▶ About this exercise
Output the entire listing below exactly as it stands.

[Start of Attachment]

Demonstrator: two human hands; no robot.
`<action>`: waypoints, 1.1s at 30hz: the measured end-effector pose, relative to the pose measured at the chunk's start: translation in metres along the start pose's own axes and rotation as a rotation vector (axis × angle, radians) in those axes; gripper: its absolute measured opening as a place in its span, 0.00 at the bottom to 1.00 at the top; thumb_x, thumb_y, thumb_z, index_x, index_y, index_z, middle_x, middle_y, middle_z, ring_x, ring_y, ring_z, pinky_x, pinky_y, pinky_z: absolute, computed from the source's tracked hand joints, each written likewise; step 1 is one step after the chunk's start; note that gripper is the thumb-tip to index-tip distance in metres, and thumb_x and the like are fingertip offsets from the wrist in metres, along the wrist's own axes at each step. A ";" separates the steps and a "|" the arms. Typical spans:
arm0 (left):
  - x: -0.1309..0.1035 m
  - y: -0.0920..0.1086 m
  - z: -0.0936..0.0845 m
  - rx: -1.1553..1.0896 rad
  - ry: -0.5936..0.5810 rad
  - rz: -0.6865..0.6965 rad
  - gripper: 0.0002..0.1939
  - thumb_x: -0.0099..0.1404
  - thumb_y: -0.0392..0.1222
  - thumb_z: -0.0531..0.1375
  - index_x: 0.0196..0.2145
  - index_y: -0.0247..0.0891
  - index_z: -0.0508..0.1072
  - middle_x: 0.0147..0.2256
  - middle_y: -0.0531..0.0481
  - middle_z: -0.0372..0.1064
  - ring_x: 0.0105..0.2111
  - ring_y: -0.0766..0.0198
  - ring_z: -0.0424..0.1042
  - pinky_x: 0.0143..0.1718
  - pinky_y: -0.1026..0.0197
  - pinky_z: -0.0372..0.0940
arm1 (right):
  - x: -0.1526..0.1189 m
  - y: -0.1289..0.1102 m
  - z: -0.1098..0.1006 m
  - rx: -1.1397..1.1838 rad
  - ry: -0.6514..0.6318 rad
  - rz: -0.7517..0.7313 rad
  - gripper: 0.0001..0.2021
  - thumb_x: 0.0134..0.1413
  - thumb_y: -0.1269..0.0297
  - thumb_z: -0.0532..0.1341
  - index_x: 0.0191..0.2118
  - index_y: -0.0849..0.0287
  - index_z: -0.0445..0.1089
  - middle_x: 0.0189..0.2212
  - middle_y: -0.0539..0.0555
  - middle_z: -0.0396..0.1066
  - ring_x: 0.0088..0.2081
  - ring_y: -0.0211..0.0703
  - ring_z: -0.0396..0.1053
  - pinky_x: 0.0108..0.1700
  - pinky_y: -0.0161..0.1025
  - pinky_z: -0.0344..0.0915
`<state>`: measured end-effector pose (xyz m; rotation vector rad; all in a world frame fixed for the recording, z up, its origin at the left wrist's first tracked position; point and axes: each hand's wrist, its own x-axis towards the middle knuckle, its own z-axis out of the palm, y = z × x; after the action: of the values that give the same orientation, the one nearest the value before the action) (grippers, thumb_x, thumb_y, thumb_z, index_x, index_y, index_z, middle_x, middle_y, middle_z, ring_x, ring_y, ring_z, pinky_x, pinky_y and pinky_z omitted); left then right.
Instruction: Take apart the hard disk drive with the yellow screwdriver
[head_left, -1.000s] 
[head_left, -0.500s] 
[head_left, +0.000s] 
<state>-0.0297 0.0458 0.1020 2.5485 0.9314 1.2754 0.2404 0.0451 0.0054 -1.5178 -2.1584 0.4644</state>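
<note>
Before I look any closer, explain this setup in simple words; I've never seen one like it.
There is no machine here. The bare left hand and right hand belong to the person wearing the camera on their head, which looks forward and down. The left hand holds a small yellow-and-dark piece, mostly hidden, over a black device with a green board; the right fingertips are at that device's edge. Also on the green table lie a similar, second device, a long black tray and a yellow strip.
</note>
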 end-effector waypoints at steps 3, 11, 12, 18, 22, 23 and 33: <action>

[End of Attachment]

▶ Your response
Demonstrator: two human hands; no robot.
`<action>`: waypoints, 1.1s at 30hz: the measured end-effector pose, relative to the pose measured at the chunk's start: translation in metres along the start pose's own axes and rotation as a rotation vector (axis × angle, radians) in those axes; gripper: its absolute measured opening as a place in its span, 0.00 at the bottom to 1.00 at the top; thumb_x, thumb_y, thumb_z, index_x, index_y, index_z, middle_x, middle_y, middle_z, ring_x, ring_y, ring_z, pinky_x, pinky_y, pinky_z: absolute, computed from the source's tracked hand joints, each written likewise; step 1 is one step after the chunk's start; note that gripper is the thumb-tip to index-tip distance in metres, and thumb_x and the like are fingertip offsets from the wrist in metres, along the wrist's own axes at each step. A ";" separates the steps and a "|" the arms. Typical spans:
arm0 (left):
  - x: -0.1309..0.1035 m
  - y: -0.0920..0.1086 m
  - z: -0.0936..0.0845 m
  - rx: -1.1553..1.0896 rad
  - ry: -0.5936..0.5810 rad
  - rz: -0.6865..0.6965 rad
  - gripper: 0.0002..0.1939
  - thumb_x: -0.0099..0.1404
  - thumb_y: -0.0392..0.1222
  - thumb_z: -0.0531..0.1375
  - index_x: 0.0196..0.2145
  - index_y: -0.0247..0.0891
  - index_z: -0.0508..0.1072
  - middle_x: 0.0147..0.2256
  - middle_y: -0.0531..0.0481
  - middle_z: -0.0372..0.1064
  - ring_x: 0.0105..0.2111
  - ring_y: -0.0766..0.0198
  - ring_z: -0.0424..0.1042
  - pinky_x: 0.0143..0.1718
  - pinky_y: -0.1026..0.0197
  - pinky_z: -0.0372..0.0940
arm1 (right):
  - x: -0.1526..0.1189 m
  - y: -0.1289..0.1102 m
  - z: -0.1098..0.1006 m
  - rx: -1.1397..1.1838 rad
  - ry: -0.6514..0.6318 rad
  - rz: -0.7517..0.7313 rad
  - gripper: 0.0001..0.2021
  - thumb_x: 0.0134..0.1413
  - thumb_y: -0.1269..0.0297
  - thumb_z: -0.0532..0.1341
  - index_x: 0.0191..0.2118
  - index_y: -0.0849..0.0287
  - index_z: -0.0445..0.1089
  - middle_x: 0.0189..0.2212
  - middle_y: -0.0539..0.0555
  - middle_z: -0.0396..0.1066
  - ring_x: 0.0088..0.2081
  - ring_y: -0.0211..0.0703
  - ring_z: -0.0396..0.1053
  - pinky_x: 0.0108..0.1700
  - pinky_y: -0.0161..0.1025
  - pinky_z: -0.0344..0.0915
`<state>`: measured end-effector pose (xyz m; rotation vector rad; all in a world frame fixed for the recording, z up, its origin at the left wrist's first tracked position; point and axes: each hand's wrist, its own x-axis towards the middle knuckle, its own z-axis out of the palm, y = z × x; after the action: of the values that give the same orientation, the one nearest the value before the action) (grippers, thumb_x, thumb_y, thumb_z, index_x, index_y, index_z, middle_x, middle_y, middle_z, ring_x, ring_y, ring_z, pinky_x, pinky_y and pinky_z omitted); left then right.
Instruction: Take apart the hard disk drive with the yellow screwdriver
[head_left, -1.000s] 
[head_left, -0.500s] 
[head_left, +0.000s] 
<state>-0.0297 0.0458 0.1020 2.5485 0.9314 1.2754 0.2404 0.0451 0.0054 -1.5178 -2.1584 0.4644</state>
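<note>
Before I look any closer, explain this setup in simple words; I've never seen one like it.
There is no machine here. The bare left hand and right hand belong to the person wearing the camera on their head, which looks forward and down. The left hand holds a small yellow-and-dark piece, mostly hidden, over a black device with a green board; the right fingertips are at that device's edge. Also on the green table lie a similar, second device, a long black tray and a yellow strip.
</note>
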 end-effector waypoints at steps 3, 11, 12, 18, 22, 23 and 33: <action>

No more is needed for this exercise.